What you return must match the records exactly, line for line.

### INPUT RECORDS
#####

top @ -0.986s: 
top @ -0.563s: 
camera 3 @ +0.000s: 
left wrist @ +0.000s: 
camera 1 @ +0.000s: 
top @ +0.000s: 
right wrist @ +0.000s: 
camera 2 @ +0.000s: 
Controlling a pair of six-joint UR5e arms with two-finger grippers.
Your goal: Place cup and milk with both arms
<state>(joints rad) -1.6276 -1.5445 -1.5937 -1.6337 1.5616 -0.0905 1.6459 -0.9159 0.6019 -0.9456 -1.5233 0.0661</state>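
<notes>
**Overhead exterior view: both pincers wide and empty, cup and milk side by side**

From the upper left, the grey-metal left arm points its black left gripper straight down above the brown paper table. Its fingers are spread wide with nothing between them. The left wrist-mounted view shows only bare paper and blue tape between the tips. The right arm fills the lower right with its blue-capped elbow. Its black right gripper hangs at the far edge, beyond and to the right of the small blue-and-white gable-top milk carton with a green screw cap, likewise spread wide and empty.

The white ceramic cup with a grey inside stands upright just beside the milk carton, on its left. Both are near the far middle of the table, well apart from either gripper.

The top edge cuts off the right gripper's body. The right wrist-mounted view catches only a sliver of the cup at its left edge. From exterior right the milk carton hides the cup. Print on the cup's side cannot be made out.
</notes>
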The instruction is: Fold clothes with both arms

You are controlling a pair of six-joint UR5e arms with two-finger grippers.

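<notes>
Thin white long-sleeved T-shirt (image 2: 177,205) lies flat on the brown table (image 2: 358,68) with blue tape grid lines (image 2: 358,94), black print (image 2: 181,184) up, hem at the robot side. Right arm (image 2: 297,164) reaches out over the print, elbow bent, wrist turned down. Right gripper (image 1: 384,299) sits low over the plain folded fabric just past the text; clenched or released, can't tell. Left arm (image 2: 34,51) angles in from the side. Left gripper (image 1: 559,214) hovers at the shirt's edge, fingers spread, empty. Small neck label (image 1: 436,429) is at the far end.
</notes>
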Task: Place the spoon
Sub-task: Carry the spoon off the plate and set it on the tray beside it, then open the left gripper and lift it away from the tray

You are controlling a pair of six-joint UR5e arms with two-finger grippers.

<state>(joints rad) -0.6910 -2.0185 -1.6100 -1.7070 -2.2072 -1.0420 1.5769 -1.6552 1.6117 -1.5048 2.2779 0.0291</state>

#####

### EXPECTED OUTPUT
top @ -0.986s: 
top @ -0.563s: 
camera 3 @ +0.000s: 
left wrist @ +0.000s: 
camera 1 @ +0.000s: 
top @ +0.000s: 
right wrist @ +0.000s: 
camera 2 @ +0.000s: 
Controlling a pair of six-joint UR5e arms with two-finger grippers.
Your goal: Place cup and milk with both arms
<state>(joints rad) -1.6276 -1.5445 -1.5937 -1.6337 1.5616 -0.0905 1.6459 -0.9159 0.6019 -0.9456 -1.5233 0.0661</state>
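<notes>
**Overhead exterior view: both pincers wide and empty, cup and milk side by side**

From the upper left, the grey-metal left arm points its black left gripper straight down above the brown paper table. Its fingers are spread wide with nothing between them. The left wrist-mounted view shows only bare paper and blue tape between the tips. The right arm fills the lower right with its blue-capped elbow. Its black right gripper hangs at the far edge, beyond and to the right of the small blue-and-white gable-top milk carton with a green screw cap, likewise spread wide and empty.

The white ceramic cup with a grey inside stands upright just beside the milk carton, on its left. Both are near the far middle of the table, well apart from either gripper.

The top edge cuts off the right gripper's body. The right wrist-mounted view catches only a sliver of the cup at its left edge. From exterior right the milk carton hides the cup. Print on the cup's side cannot be made out.
</notes>
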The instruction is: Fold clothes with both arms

You are controlling a pair of six-joint UR5e arms with two-finger grippers.

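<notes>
Thin white long-sleeved T-shirt (image 2: 177,205) lies flat on the brown table (image 2: 358,68) with blue tape grid lines (image 2: 358,94), black print (image 2: 181,184) up, hem at the robot side. Right arm (image 2: 297,164) reaches out over the print, elbow bent, wrist turned down. Right gripper (image 1: 384,299) sits low over the plain folded fabric just past the text; clenched or released, can't tell. Left arm (image 2: 34,51) angles in from the side. Left gripper (image 1: 559,214) hovers at the shirt's edge, fingers spread, empty. Small neck label (image 1: 436,429) is at the far end.
</notes>
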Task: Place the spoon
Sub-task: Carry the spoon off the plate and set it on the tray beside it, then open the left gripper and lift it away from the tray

You are controlling a pair of six-joint UR5e arms with two-finger grippers.

<state>(joints rad) -0.6910 -2.0185 -1.6100 -1.7070 -2.2072 -1.0420 1.5769 -1.6552 1.6117 -1.5048 2.2779 0.0291</state>

The response to this exercise has been given in full.